For Economic Stimulus, Try Giving People Coupons, Not Cash
- By
- September 26, 2023
- CBR - Economics
During the Great Recession and the COVID-19 pandemic, the US government distributed billions of dollars directly to households through broad-based stimulus payments and targeted policies such as the “cash for clunkers” program and the first-time homebuyer tax credit. The Chinese government had stimulus programs, too, including one that involved digital coupons. As the pandemic ravaged China’s economy in 2020 and 2021, local governments offered consumers digital coupons that provided discounts on restaurant meals, food delivery, groceries, entertainment, and other targeted categories if they spent a certain amount.
That strategy may have been more effective at spurring consumption than the broad-brush cash giveaways—at a lower cost to the government, according to Harbin Institute of Technology’s Jing Ding, Tsinghua University’s Lei Jiang, Chicago Booth PhD student Lucy Msall, and Booth’s Matthew Notowidigdo. The coupons succeeded in making sure people spent the money to bolster the economy rather than socking cash away in savings accounts, plus each yuan spent on the coupons by government units resulted in close to 3 yuan in additional consumer spending, the researchers find.
They analyzed a sample of more than 651,000 supermarket and food-delivery coupons released across three cities in China in February, July, August, October, and November 2021. City authorities distributed the coupons through smartphone apps and across several provinces and municipalities, and the minimum spending level and useful life varied by city.
Under the program, consumers had to cross relatively low fixed-spending thresholds—generally less than 120 yuan (USD$17.15)—to get discounts of 25–50 percent of the threshold amount. In one city in October, it took just 4 seconds for consumers to snap up an entire offering of 6,000 coupons for food delivery, hotel rooms, and restaurants, while a second offering of 3,000 went in 16 seconds.
The many transactions made at the coupon threshold suggests to the researchers that some shoppers spent more than they otherwise would have to redeem the discount.
To determine the increase in consumption spurred by the coupons relative to the cost to the government of distributing the coupons, the researchers analyzed the distribution of spending in the three months before the coupons were distributed and compared it with spending up to three months after the coupons expired.

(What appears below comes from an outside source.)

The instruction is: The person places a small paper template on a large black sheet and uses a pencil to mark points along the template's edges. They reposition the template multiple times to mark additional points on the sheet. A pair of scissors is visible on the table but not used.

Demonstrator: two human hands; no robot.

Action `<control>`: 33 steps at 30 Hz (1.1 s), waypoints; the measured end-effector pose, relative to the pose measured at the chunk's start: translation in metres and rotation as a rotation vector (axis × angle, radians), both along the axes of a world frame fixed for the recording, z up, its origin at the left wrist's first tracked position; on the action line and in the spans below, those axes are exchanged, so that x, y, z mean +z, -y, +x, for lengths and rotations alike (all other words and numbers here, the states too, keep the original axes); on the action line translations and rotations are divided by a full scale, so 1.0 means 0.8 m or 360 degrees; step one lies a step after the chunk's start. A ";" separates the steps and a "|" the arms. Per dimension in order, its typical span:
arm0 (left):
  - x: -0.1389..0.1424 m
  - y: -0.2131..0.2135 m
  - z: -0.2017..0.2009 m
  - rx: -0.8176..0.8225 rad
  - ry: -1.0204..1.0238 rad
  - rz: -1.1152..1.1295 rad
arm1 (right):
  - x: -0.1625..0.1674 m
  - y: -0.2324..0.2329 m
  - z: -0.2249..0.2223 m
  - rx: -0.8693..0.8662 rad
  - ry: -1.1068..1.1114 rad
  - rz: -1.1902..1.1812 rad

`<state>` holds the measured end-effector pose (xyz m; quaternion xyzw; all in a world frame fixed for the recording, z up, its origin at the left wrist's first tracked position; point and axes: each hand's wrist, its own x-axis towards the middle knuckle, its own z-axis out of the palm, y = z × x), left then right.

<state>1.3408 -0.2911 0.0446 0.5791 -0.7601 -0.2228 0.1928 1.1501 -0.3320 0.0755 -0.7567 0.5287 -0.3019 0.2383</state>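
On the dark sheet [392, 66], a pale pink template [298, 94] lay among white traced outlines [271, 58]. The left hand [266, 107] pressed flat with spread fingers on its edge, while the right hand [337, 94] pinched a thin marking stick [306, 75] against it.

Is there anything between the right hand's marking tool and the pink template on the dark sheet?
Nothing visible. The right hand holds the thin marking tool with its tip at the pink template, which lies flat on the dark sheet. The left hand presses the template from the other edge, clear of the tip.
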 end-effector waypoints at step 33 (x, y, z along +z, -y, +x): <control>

Consumers using the coupons spent more on the targeted categories than they otherwise would have without reducing their purchases of nontargeted categories, according to the study. The additional spending was greater than the levels generated by tax rebates, stimulus payments, and other shopping coupon programs that lacked spending thresholds.
The researchers also analyzed consumer spending patterns and developed a model to estimate the effect of coupons on consumer welfare. They find that the social benefit was about half of what it would have been had the local governments simply passed out the equivalent amount in unrestricted cash, but the cash wouldn’t have generated as much spending in the targeted consumption categories.
The findings “suggest that the digital coupons may be a particularly cost-effective way to provide targeted fiscal stimulus to specific sectors,” the researchers write. The additional spending was large and persisted for several weeks.
Jing Ding, Lei Jiang, Lucy Msall, and Matthew Notowidigdo, “Consumer-Financed Fiscal Stimulus: Evidence from Digital Coupons in China,” Working paper, July 2023.